Richard had several fierce encounters on Earl Marshall. He and his brothers would cut down to Fir Vale shops, but older lads would block their path, saying blacks were not to use ‘their’ road. Aged 9, he had his shirt ripped off his back twice. His father’s reaction then was to ‘paste’ him, saying new shirts cost money and Richard needed to stand up for himself. From then on, that’s exactly what he did, and there was no further trouble with other kids!
Many of the teachers at Richards school were plainly racist. For example, if he or another black pupil tried to ask or answer a question, they were often ignored. Once, Richard was unfairly blamed for an incident and refused to take the cane as punishment. That was the end of his school days. Richard’s own children have done well at school, as attitudes and opportunities have improved. His dad used to go to the airport to meet newly arriving Jamaicans, who would bring fresh fruit and veg from the islands to share. Richard explained about the money saving ‘Pardna system’, used for decades by Caribbeans. This is set up as a partnership for people to save collectively, and an established member of the community manages the ‘partnership’. It allows people without bank accounts access to credit. Payouts are rotated, so when it is your turn, your payout could enable you to put money down on a house, or other necessities. Richard’s parents retired and returned to Jamaica in 1991.
Abdul Shaif, 53, has been living in the UK for 45 years. He came to Sheffield from Yemen in 1973. Like other Windrush families, his father had come to help meet the labour shortages in the UK at the time.
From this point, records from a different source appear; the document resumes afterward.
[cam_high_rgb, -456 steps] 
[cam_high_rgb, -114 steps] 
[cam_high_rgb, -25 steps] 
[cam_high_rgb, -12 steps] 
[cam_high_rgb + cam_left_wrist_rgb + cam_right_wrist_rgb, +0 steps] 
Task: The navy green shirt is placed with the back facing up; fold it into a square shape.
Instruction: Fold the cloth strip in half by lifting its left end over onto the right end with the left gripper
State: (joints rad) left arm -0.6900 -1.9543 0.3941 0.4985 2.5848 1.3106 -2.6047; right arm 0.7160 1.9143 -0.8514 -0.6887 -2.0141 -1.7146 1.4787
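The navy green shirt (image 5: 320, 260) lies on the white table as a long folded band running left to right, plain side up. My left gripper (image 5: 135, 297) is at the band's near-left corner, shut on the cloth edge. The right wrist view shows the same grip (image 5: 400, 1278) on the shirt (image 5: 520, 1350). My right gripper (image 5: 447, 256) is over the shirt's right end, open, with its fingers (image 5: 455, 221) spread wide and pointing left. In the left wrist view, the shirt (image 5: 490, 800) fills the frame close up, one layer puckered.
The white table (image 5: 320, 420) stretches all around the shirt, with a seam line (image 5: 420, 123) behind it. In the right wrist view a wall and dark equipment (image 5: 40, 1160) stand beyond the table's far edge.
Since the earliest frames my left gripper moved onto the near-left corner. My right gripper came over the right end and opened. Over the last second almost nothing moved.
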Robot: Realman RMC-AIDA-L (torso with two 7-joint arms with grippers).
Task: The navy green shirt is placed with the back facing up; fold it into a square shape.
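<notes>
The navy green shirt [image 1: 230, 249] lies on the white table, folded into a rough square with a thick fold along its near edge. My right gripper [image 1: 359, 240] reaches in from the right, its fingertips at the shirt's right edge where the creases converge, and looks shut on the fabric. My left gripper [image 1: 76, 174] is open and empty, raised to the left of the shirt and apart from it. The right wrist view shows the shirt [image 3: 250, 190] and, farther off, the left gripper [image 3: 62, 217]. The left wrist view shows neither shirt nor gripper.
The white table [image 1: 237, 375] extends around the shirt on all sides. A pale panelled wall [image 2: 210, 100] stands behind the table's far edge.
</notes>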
He spoke at a protest against the treatment of the Windrush families at an event in April:. “Me and my dear sister were born together and we used to be very close, but I couldn’t see her for more than 20 years. “When I was nine years old I had to leave my mother and sister because that’s the only way for Yemenis like us to earn a living at that time.” “Because of the immigration law, my sister] was not able to come to this country and I couldn’t travel back to Yemen to see her. I’m afraid that she would never get the chance to meet my family. “All we want is to have our certain life back, to at least had our health service. We came here and we worked here, we are paying the national insurance and tax, we have contributed to the economy in this country, but we lost everything “I feel really sad because nobody is fighting for us. Nobody know about us. It’s like we are giving our lives and now we’re lost.”